When Glamour Was Primary, We Got Harding

Ultimately this process is not a personal popularity contest

IT is of abiding fascination that would-be nominees for the highest American office tend to be judged on their appeal as candidates, not on whether they'd make good presidents.

This tendency by the political establishment to look for nominees with glamour rather than political ability probably dates back to the 1920 campaign. That year the Republicans chose - and elected - the handsome, empty-headed Warren G. Harding. Harry Dougherty, Harding's campaign manager, said, "He looks so much like a president!" Indeed he did.

Harding's administration was the most corrupt since Grant's. The GOP immediately abandoned glamour as a criterion for high office. Calvin Coolidge resembled a thoughtful parsnip, Herbert Hoover a large, genial baby.

As Sen. Bob (he used to be Robert) Dole trudges his way toward the Republican nomination his critics bemoan his dullness, his inability to articulate, his tendency to refer to himself in the third person, his lack of charm. To a certain extent all of these criticisms are as valid as they are irrelevant.

The point of primaries is to elevate a nominee who can (a) defeat the opposition nominee and, (b) be a competent president if he does defeat his opponent.

Whether Mr. Dole can defeat President Clinton is unknowable at this point. Recent polls have the president beating the senator handily - if the election were held this month. But it won't be. It will be held 7-1/2 months from now. A good deal of stumbling, shooting oneself in the foot, blurting the wrong thing too many times (as Barry Goldwater did in the 1964 campaign when, in a speech to a group of retirees, he questioned the value of Social Security) can take place between now and November - on both sides.

If, however, Senator Dole does win the 1996 election, he will be a good president, even to those of us who don't share his views. (I have achieved that state of grace where one can disagree with my political opinions and still be considered virtuous). Dole's long experience in Washington assures us of his understanding of the federal political process. Most of this applies equally to Bill Clinton as a practitioner of the presidency - even to those who disagree with his policies and politics.

The majority of Republican voters appear to know something that the flacks and spinmeisters don't know - namely, that this process is, ultimately, the search for a chief executive, not a personal popularity contest or a strut of Republican archdukes.
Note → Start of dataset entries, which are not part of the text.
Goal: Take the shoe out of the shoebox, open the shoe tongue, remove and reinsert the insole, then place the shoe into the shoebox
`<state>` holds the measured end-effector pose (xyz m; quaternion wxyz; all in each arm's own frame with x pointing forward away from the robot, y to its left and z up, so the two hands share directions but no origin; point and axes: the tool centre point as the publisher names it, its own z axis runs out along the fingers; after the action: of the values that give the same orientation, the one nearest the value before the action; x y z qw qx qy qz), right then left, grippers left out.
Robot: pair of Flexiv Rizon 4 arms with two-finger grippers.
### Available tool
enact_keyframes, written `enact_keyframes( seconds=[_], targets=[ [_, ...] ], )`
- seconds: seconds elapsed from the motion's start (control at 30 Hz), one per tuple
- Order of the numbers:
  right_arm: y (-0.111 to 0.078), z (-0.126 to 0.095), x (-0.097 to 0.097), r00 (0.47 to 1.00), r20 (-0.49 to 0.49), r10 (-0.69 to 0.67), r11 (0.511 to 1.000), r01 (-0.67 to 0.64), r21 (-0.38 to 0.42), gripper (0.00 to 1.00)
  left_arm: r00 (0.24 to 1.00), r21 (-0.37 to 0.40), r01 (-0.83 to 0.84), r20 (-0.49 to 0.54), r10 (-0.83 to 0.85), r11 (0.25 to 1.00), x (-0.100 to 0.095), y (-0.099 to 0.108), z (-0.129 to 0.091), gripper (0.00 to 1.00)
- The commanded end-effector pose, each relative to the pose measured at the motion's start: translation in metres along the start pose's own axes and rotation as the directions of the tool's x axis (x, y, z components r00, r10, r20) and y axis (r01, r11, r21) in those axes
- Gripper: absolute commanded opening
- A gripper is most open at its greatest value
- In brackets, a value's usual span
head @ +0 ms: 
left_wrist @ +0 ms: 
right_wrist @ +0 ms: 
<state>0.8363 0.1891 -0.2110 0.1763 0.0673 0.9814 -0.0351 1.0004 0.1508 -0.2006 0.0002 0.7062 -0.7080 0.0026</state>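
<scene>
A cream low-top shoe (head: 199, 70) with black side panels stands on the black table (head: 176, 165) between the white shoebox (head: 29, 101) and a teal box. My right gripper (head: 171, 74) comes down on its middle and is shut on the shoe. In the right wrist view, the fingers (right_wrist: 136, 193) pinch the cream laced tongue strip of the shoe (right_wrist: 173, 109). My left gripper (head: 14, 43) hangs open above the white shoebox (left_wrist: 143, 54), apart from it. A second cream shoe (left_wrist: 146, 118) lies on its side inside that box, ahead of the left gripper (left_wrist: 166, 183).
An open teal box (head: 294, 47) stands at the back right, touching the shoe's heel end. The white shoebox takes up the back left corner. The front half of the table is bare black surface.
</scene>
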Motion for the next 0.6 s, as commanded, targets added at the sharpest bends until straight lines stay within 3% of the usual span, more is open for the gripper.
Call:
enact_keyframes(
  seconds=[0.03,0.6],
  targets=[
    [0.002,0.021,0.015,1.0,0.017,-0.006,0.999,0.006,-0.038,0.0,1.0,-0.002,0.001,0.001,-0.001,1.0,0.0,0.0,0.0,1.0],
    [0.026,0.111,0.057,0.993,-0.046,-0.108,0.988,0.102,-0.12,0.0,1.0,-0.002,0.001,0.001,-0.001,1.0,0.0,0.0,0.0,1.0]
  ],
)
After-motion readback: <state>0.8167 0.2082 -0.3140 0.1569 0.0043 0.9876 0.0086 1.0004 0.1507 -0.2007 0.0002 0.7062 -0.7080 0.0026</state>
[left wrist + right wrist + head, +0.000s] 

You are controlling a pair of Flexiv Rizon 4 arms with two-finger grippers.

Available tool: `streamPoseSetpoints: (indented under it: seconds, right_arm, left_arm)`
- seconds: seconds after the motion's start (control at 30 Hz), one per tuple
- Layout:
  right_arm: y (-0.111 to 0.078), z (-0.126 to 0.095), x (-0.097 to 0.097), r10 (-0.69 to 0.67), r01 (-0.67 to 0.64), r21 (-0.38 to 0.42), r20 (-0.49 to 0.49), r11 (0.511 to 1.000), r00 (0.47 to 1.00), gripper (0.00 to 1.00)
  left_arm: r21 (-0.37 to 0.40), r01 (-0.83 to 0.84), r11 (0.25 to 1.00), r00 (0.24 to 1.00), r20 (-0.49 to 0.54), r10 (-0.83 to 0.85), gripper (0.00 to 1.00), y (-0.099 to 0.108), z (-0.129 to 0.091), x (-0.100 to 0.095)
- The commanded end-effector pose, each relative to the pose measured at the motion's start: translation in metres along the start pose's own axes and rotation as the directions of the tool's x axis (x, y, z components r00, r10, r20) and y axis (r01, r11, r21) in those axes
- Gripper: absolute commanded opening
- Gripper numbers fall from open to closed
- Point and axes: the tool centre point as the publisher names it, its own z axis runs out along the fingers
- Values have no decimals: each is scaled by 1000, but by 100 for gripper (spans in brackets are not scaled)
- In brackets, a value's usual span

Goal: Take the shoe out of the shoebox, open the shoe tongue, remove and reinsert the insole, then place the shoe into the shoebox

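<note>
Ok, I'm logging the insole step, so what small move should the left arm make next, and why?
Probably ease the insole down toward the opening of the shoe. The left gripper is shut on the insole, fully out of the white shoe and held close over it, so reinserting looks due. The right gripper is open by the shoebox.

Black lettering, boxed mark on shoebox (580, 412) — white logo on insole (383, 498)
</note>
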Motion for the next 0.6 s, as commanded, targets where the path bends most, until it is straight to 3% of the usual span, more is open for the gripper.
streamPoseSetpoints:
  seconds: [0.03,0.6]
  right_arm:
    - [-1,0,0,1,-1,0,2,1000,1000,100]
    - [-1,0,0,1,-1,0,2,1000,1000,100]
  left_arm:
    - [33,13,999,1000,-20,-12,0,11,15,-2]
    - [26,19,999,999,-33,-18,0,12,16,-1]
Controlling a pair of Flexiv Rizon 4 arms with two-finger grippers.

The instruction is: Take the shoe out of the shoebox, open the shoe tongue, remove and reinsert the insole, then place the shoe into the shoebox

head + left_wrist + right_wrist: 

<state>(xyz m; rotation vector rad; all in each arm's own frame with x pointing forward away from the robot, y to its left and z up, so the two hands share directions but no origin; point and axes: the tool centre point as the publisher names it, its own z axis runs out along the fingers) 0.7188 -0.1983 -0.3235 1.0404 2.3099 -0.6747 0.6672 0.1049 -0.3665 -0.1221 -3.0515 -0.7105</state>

That majority can envision Dole in the White House - but not Pat Buchanan with his bizarre bravado, nor the former candidate, Steve Forbes, forever smiling his muskrat smile as he explained flat taxes and other notions of those who think the government is a business.

Still, the modern propensity to exclude the ungainly from presidential primaries lingers. If a lanky Republican with big ears, ill-fitting suits, and a high voice ran in 1996, precious few people would vote for him. But enough did in 1860 to elect Abraham Lincoln president of the United States.